Delhi Suburban Railway is a suburban rail service operated by Northern Railway for the National Capital Region (NCR). This railway service covers Delhi, along with the adjoining districts of Gurgaon, Faridabad, Ghaziabad, Sonipat and other adjoining places in Haryana and  Uttar Pradesh. These services are mostly run using EMU and MEMU rakes. This also includes passenger trains and DMU services up to Rewari in Haryana, a part of the NCR. Presently there are 46 railway stations in Delhi.

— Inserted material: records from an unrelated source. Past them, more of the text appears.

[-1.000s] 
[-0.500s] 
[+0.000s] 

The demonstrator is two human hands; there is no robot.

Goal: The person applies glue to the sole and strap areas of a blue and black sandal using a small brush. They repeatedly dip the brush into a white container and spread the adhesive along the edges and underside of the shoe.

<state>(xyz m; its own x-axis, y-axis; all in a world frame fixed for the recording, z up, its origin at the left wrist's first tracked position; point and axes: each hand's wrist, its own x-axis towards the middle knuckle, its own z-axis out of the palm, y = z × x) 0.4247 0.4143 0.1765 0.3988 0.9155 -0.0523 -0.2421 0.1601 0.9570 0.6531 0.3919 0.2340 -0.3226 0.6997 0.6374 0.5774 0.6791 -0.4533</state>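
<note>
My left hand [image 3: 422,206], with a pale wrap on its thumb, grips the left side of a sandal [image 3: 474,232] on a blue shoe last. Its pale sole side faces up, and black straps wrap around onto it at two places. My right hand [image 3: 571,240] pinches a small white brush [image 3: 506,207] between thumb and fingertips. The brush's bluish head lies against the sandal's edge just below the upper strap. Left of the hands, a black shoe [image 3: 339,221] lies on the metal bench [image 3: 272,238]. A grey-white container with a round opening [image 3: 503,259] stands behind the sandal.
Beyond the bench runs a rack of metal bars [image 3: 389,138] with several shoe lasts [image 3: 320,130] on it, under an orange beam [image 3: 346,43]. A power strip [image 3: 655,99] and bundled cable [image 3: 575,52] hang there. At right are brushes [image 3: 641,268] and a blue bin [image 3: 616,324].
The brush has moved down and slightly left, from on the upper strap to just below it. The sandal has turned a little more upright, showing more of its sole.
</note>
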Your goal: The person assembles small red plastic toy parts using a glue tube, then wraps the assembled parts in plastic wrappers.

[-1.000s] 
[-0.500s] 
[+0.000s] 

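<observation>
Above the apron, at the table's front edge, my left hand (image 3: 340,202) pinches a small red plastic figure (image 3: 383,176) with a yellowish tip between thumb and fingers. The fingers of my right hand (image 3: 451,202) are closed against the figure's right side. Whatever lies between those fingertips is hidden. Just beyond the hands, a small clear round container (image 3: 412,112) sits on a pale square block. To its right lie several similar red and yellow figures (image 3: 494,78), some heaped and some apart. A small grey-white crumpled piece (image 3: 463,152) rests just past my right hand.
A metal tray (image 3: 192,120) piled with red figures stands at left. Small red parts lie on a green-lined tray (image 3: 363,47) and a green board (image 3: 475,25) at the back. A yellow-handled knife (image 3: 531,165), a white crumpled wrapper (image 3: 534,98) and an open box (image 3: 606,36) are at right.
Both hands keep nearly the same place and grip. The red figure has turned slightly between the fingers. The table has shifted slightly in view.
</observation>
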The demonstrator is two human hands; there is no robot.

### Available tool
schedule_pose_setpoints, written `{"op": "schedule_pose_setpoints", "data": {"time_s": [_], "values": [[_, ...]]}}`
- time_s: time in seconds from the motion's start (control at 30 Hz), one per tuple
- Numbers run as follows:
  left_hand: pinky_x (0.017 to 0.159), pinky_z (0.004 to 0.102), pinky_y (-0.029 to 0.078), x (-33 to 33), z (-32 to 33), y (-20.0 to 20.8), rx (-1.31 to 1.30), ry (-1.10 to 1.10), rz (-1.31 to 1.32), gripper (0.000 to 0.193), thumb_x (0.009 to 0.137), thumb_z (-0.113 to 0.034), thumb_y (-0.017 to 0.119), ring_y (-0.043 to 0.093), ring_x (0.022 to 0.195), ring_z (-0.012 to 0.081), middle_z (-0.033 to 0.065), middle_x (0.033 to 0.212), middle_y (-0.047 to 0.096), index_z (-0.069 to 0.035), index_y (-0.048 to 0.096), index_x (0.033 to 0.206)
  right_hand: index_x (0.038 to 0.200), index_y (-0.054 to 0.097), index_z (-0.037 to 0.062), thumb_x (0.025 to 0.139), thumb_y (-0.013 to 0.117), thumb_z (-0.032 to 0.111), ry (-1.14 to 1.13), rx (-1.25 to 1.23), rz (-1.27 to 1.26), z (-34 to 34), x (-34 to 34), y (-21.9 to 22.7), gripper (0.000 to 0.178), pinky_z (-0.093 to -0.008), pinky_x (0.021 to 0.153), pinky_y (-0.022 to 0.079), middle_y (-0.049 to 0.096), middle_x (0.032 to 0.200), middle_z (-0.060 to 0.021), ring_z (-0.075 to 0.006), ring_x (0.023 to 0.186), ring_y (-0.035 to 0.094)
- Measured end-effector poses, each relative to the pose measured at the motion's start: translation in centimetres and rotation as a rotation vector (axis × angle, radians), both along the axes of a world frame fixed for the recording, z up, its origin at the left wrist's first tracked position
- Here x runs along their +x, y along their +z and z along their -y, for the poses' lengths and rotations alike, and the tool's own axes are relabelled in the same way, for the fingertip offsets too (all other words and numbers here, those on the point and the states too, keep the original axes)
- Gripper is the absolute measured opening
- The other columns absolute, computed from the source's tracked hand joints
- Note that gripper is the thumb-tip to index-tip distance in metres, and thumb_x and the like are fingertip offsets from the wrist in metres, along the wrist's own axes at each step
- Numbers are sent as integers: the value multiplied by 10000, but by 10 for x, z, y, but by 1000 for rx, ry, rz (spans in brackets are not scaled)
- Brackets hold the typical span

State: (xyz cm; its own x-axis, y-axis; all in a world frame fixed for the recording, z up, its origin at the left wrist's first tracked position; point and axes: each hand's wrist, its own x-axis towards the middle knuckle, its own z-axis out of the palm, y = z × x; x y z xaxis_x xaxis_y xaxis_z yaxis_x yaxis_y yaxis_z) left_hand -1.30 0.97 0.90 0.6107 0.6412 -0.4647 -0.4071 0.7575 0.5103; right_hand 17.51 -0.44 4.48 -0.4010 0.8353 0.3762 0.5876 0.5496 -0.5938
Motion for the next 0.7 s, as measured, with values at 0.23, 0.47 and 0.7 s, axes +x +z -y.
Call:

According to the railway ministry, plans are under way to renovate and integrate the network with the Delhi Metro through construction of interchanges with metro stations. The project is aimed to reduce congestion in the city.

Services 
Delhi Suburban Railway uses the same tracks that are also used for long distance trains. In 2009 Ladies Special trains were introduced between New Delhi and Palwal and from New Delhi to Ghaziabad and Panipat.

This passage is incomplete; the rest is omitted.